«Noi, nati negli anni 2000»

28/02/2018
COOPERAZIONE
«Noi, nati negli anni 2000» COOPERAZIONE

Spesso si sente parlare di loro, più raramente si dà loro la parola. Rimediamo adesso.

Professor Rosina, come descriverebbe la generazione Z?
Disillusa e pragmatica. È molto più disillusa e ha aspettative meno alte rispetto alla generazione precedente, quella dei Millennials, perché ha visto che questi non sono riusciti a realizzare i propri sogni. Quindi si fa meno illusioni sulle proprie capacità di poter cambiare il mondo. Ed è pragmatica: dato che vive in un mondo più complesso e in continuo movimento, la generazione Z ha la necessità di sperimentare continuamente, di imparare facendo. È una generazione touch: non è abituata come quelle precedenti a leggere un libretto delle istruzioni prima di usare un oggetto. Vuole mettersi in gioco, ma ha bisogno di essere preparata e di trovare riscontri immediati.
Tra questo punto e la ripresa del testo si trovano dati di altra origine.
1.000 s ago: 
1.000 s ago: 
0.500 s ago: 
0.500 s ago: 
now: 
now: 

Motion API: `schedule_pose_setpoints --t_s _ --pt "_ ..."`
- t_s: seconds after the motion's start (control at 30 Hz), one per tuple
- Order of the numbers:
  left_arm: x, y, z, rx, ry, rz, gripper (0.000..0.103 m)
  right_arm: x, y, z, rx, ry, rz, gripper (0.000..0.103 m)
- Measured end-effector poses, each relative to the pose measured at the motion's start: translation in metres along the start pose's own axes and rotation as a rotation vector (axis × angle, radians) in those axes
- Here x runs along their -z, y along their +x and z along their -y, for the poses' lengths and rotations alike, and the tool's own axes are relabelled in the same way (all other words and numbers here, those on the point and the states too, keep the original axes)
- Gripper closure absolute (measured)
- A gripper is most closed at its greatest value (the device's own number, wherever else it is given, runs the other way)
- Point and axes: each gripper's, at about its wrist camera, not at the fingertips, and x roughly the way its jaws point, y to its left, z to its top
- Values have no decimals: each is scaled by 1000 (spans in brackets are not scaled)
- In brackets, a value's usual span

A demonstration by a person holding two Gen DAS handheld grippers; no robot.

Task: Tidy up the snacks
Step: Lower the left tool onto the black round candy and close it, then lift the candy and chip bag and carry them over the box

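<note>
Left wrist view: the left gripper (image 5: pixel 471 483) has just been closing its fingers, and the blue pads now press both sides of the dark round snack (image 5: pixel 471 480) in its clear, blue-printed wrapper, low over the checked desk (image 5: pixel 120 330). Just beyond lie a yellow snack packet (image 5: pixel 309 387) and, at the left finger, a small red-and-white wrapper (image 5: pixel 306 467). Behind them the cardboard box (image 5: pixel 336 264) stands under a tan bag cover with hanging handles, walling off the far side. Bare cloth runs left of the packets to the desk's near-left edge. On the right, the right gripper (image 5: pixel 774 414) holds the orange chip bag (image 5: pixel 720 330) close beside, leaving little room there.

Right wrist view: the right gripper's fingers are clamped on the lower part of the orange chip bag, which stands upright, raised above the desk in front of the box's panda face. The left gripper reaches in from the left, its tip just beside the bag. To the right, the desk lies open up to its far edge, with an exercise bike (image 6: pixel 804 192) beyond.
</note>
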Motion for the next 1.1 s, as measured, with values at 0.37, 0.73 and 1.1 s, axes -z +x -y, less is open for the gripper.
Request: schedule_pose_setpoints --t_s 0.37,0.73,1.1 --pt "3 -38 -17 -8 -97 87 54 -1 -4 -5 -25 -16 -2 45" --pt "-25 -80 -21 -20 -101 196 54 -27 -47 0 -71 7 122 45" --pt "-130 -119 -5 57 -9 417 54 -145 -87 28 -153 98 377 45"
Spesso viene descritta come una gioventù apatica, sempre incollata allo smartphone. Cosa ne pensa?
Quando gli adulti vedono i giovani diversi da loro, pensano che quella diversità sia una fragilità, mentre potrebbe essere una potenzialità. Non ci sono generazioni migliori di altre, ma ci sono nuove generazioni più in sintonia con il proprio tempo. I giovani rischiano di essere annoiati e passivi se non sono inseriti in contesti stimolanti con strumenti adeguati. Se vengono preclusi da esperienze di questo tipo, si demotivano più facilmente rispetto alle generazioni precedenti. Se invece ci sono i presupposti giusti, i giovani di oggi sono i più esuberanti, sono l’energia più forte, l’intelligenza più attiva e si mettono d’impegno per ottenere risultati più importanti. Quando le nuove generazioni ci sembrano spente, vuol dire che non siamo stati in grado di toccare le corde giuste.

Dovremmo quindi metterci in discussione invece che giudicarli.
C’è sempre stato il rischio di giudicare le generazioni più giovani, con discorsi come: “Noi sì che alla loro età ci impegnavamo…”. Ma oggi la realtà è molto più complessa ed è in più rapido cambiamento. La società dovrebbe impegnarsi per capire cosa sanno fare al meglio i giovani e quali sono i loro desideri, facendo combaciare le loro potenzialità con le nuove opportunità. Siamo noi che dobbiamo imparare a leggere la loro realtà e incoraggiarli a dare il meglio di sé.

Come possiamo farlo?
Dobbiamo irrobustirli, fornendo loro competenze e conoscenze solide, che si ottengono con una formazione adeguata. Si può insegnare loro anche a mettersi in gioco nei social, se questo implica un miglioramento delle loro competenze digitali e non resta solo un passatempo. Dobbiamo aiutarli a costruire fiducia in sé stessi, insegnare loro che si può imparare dai propri fallimenti e che è necessario saper affrontare i nuovi cambiamenti.